Ok, I suppose that’s a decent argument. But there are two problems with it. Scruton accepts the banning of discrimination against homosexuals in every area and activity of life except adoption. And, having accepted that totalitarian law for the whole of society, his plea for a single special exception to it stands on weak ground.

Scruton, of course, is one of Britain’s leading “conservatives.” He doesn’t even have Phillips’s excuse, which is that she is a self-described liberal.

Let’s face it, folks. The British, the great people from which our own country was born, are dead, they are finished, they are kaput. And that goes for their “conservatives” too. Before there is any possibility that they can become a decent and strong people again, they must first be melted down and destroyed as they now exist.

What then for those of us who, hopelessly mired in the liberal zeitgeist though we might be, just aren’t quite ready to be melted down like so much rusted metal?

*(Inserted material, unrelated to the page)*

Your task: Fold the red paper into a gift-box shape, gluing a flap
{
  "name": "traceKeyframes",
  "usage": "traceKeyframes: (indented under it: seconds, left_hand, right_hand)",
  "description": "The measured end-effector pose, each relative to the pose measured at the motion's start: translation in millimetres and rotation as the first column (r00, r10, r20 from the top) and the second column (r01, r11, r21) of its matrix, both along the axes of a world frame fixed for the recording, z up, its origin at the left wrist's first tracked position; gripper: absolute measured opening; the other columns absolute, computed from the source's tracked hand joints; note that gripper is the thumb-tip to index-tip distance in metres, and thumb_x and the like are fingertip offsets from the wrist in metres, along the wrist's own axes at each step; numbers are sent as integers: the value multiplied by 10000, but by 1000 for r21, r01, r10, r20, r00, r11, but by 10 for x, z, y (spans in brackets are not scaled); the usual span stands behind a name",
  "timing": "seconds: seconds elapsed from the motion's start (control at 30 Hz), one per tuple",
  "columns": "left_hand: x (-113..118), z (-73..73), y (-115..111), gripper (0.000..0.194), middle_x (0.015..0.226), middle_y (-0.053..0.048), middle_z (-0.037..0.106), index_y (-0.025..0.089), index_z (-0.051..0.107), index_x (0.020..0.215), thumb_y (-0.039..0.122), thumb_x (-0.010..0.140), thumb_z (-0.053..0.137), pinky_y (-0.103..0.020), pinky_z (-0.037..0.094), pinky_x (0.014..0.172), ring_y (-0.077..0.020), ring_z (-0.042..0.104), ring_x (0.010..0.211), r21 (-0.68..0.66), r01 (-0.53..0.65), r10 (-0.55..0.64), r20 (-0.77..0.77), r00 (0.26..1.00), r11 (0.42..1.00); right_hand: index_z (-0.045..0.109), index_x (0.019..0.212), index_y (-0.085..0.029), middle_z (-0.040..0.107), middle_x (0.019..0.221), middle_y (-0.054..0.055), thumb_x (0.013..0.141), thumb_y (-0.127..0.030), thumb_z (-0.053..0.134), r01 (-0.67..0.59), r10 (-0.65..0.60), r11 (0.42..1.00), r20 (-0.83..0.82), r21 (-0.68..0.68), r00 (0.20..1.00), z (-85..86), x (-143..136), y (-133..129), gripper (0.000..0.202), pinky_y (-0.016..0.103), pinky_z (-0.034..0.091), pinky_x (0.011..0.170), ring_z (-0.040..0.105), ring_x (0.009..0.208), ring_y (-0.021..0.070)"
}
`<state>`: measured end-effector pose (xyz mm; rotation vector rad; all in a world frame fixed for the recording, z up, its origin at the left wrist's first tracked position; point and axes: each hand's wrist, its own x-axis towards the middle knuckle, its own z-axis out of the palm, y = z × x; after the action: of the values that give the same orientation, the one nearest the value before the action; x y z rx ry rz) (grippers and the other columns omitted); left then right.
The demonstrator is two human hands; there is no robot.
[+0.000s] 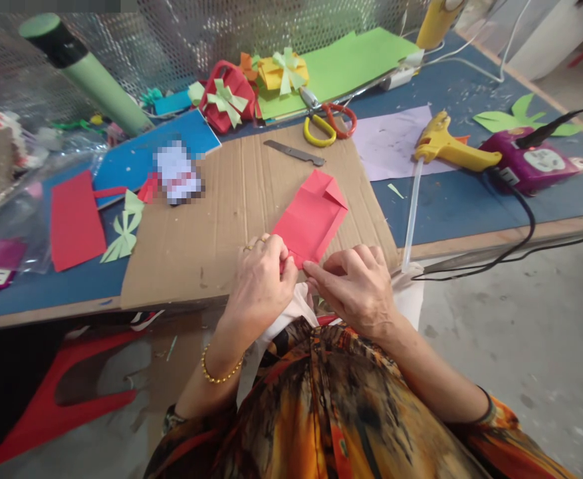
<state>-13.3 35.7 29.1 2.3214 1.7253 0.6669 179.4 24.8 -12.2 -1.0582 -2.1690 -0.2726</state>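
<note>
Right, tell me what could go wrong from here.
The red paper might crease crookedly, with the left hand and right hand working only its near edge. The uncovered metal blade lies just beyond it and could nick a reaching hand. A black cord loops past the table's front edge, so a passing arm might snag it.

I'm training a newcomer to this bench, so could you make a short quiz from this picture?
1. Which lies on the cardboard: A) glue gun, B) knife blade, C) green tube?
2. True or false: the left hand and right hand both touch the folded red paper.
3. What colours are the handles of the scissors?

Key: 1. B; 2. True; 3. Yellow and red.
</note>
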Motion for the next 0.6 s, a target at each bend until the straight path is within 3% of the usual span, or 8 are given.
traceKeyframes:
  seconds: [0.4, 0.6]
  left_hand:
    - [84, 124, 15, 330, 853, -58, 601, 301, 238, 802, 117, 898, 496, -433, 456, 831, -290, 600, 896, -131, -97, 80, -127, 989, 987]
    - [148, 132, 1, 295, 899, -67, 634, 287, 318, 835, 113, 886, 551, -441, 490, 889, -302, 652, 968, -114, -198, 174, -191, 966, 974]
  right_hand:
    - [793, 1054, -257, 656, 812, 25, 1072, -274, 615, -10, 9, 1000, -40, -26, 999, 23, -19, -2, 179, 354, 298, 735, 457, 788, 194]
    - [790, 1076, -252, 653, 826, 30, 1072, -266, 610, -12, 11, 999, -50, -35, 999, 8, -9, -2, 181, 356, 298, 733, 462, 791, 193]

Should we meekly accept this fate, and hope for the sake of the next generation, or perhaps the one several lifespans hence?

Before agreeing to do that, I suggest that readers first go back to that quote and re-read it more carefully. That even an avowed conservative like Scruton is unable to defend the right, and the duty, to discriminate - between effective and ineffective, safe and unsafe, good and evil if I might be grandiose for a minute - is worrying enough. But is it anything new? Did not Heath force Enoch Powell’s resignation for his refusal to treat an Indian as identical to an Englishman as long ago as the late 1960s? Did not the Tory statesmen of the post-war years join in the sordid chatter about sensible precautions to ensure the genetical future of the nation being “barnyard regulations”? Did not Scruton himself already reveal his preference for our national dispossession?

Why, after all this, does Auster choose to declare our incurability now? And why us and not Americans, who surely are in more immediate danger if only because of geography alone?

I cannot give Auster’s answer for sure, but I can guess at it. It has, no doubt, something to do with religion, with America’s Church-goers, with its safety from his favourite bugbear, Islam. He doesn’t dare grasp the nettle of biological reality, and so has to flee to what is ultimately still an abstract, indeed otherworldly, doctrine to protect what he values. It’s no coincidence, as the Marxists used to say, that gay adoption, not mass incompatible immigration, has made him reach for his political pulse monitor and racial hearth.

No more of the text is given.